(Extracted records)
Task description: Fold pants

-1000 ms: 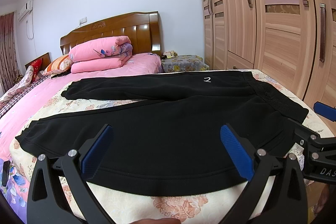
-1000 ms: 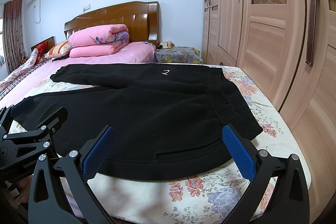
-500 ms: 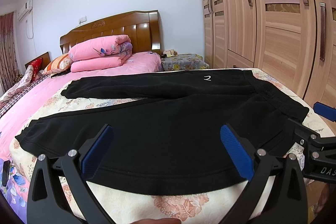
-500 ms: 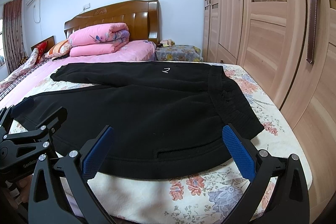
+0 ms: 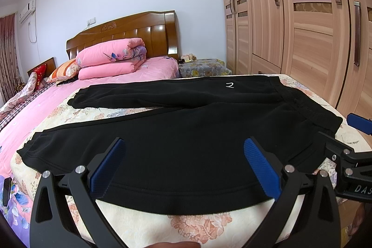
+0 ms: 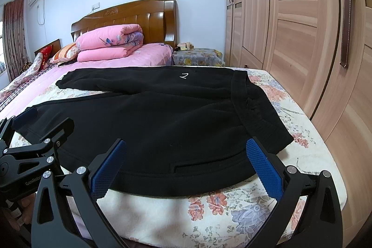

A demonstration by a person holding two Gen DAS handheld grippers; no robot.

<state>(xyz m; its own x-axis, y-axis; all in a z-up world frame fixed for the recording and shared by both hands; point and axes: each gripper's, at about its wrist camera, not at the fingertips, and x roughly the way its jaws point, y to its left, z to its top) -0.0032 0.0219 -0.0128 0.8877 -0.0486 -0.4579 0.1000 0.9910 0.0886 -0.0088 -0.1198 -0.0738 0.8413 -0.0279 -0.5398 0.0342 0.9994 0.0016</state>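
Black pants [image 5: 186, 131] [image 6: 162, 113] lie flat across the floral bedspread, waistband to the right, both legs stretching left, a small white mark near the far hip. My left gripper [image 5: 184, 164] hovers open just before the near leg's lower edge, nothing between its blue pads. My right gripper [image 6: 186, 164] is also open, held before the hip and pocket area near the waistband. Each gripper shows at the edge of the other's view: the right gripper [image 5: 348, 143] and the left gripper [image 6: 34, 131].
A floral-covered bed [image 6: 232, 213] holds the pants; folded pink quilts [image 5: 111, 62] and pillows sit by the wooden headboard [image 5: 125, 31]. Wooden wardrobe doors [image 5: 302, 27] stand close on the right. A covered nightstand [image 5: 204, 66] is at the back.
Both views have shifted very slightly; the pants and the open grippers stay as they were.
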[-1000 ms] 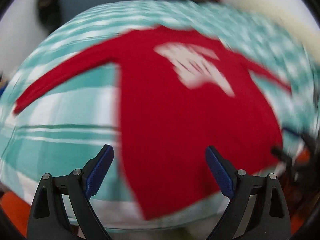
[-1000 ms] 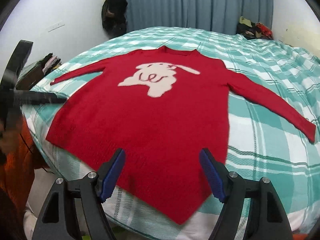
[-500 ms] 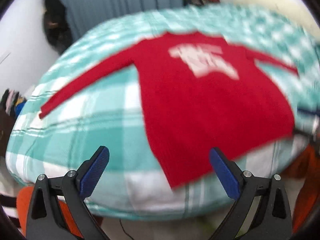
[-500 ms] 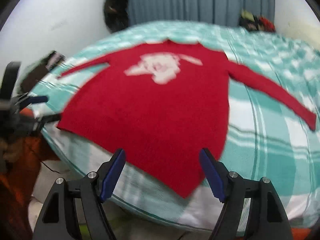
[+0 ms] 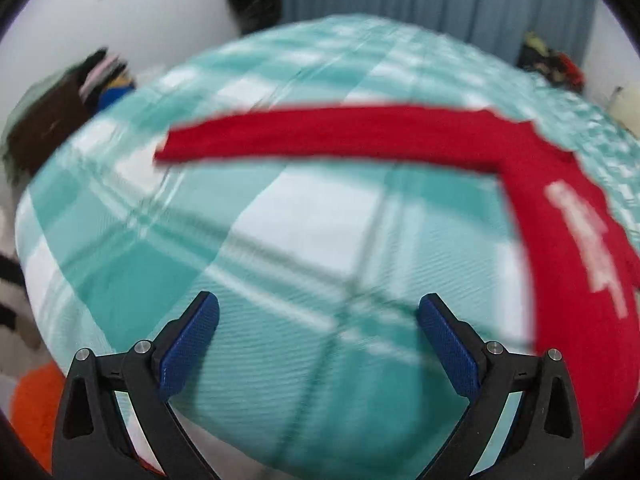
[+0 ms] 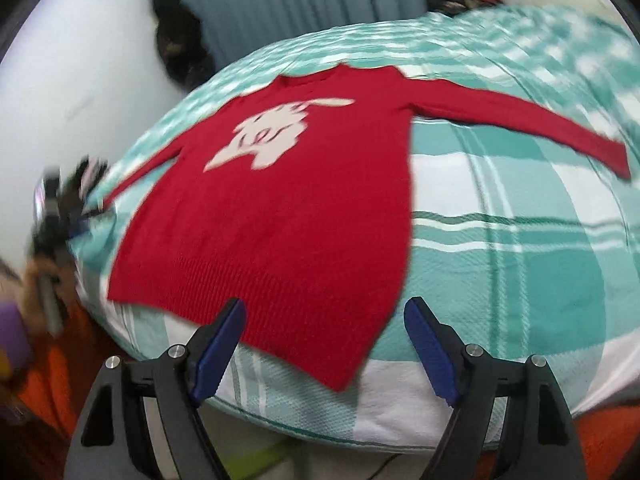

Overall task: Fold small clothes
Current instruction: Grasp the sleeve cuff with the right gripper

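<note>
Though motion-blurred, sweater [image 6: 280, 216] print [image 6: 272, 136] wordless.

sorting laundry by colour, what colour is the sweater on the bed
Red sweater with a cream animal motif; clearest in the right wrist view.

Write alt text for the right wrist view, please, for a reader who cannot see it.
A red sweater with a white figure lies flat, sleeves spread, on a teal checked bedspread. The right tongs are open above its hem, holding nothing.

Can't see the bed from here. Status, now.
Left gripper open, empty. Right gripper open, empty. Red sweater flat on bed, unfolded. Nothing in the way.
</note>
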The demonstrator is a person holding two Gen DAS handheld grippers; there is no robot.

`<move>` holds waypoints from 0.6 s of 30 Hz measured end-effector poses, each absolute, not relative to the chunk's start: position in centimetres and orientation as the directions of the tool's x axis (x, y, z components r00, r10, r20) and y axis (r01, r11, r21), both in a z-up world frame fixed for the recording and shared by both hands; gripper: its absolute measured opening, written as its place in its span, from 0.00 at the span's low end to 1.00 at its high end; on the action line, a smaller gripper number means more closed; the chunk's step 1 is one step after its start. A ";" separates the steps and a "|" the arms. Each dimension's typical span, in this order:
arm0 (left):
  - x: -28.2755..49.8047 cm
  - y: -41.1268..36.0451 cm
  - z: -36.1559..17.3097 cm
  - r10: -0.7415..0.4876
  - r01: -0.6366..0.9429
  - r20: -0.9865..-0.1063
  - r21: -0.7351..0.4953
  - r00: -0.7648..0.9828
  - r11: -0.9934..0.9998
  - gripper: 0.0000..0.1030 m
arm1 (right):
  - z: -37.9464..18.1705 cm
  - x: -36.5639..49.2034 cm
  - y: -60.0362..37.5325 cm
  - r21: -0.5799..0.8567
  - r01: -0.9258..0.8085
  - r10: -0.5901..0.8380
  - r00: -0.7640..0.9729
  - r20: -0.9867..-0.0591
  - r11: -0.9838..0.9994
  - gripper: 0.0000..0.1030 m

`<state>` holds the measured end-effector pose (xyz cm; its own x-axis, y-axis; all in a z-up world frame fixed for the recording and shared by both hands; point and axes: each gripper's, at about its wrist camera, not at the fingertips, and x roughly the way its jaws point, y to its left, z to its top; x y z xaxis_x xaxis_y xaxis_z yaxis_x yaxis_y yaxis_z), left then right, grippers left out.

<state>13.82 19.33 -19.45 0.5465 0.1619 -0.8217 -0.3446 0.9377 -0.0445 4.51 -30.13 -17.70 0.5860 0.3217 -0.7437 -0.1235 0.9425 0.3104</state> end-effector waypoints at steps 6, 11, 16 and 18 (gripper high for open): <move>13.6 19.3 -20.0 0.159 -0.357 -0.824 -0.056 0.544 0.932 0.99 | -17.0 7.1 -36.3 0.489 0.035 0.361 0.629 -0.688 0.872 0.79; 14.1 19.4 -20.3 0.172 -0.354 -0.826 -0.035 0.537 0.935 1.00 | -16.3 11.8 -46.6 0.569 0.214 0.292 0.687 -0.666 0.794 0.79; 14.3 19.4 -20.3 0.171 -0.351 -0.827 -0.033 0.535 0.936 1.00 | -17.9 14.1 -58.6 0.665 0.428 0.229 0.709 -0.667 0.612 0.79; 14.5 19.3 -20.5 0.185 -0.356 -0.826 -0.020 0.532 0.934 1.00 | -19.2 14.4 -61.5 0.716 0.475 0.253 0.713 -0.654 0.512 0.78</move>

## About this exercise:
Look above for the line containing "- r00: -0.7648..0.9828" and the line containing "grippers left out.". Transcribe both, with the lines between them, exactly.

## Answer to the exercise:
  - r00: -0.7648..0.9828
  - r11: -0.9934..0.9998
  - gripper: 0.0000..0.1030 m
arm1 (right):
  - z: -37.9464..18.1705 cm
  - x: -36.5639..49.2034 cm
  - y: -60.0362..37.5325 cm
  - r21: -0.5799..0.8567
  - r01: -0.9258..0.8085
  - r10: -0.5901..0.8380
  - r00: -0.7640..0.9729
  - r20: -0.9867..-0.0591
  - r11: -0.9838..0.9994
  - gripper: 0.0000..0.1030 m

`<state>` holds the measured end-effector pose (xyz cm; its own x-axis, y-axis; all in a z-up world frame fixed for the recording and shared by both hands; point and axes: each gripper's, at about its wrist camera, not at the fingertips, and x roughly the way its jaws point, y to its left, z to its top; x y z xaxis_x xaxis_y xaxis_z yaxis_x yaxis_y yaxis_z), left then right, grippers left out.

No additional response is required.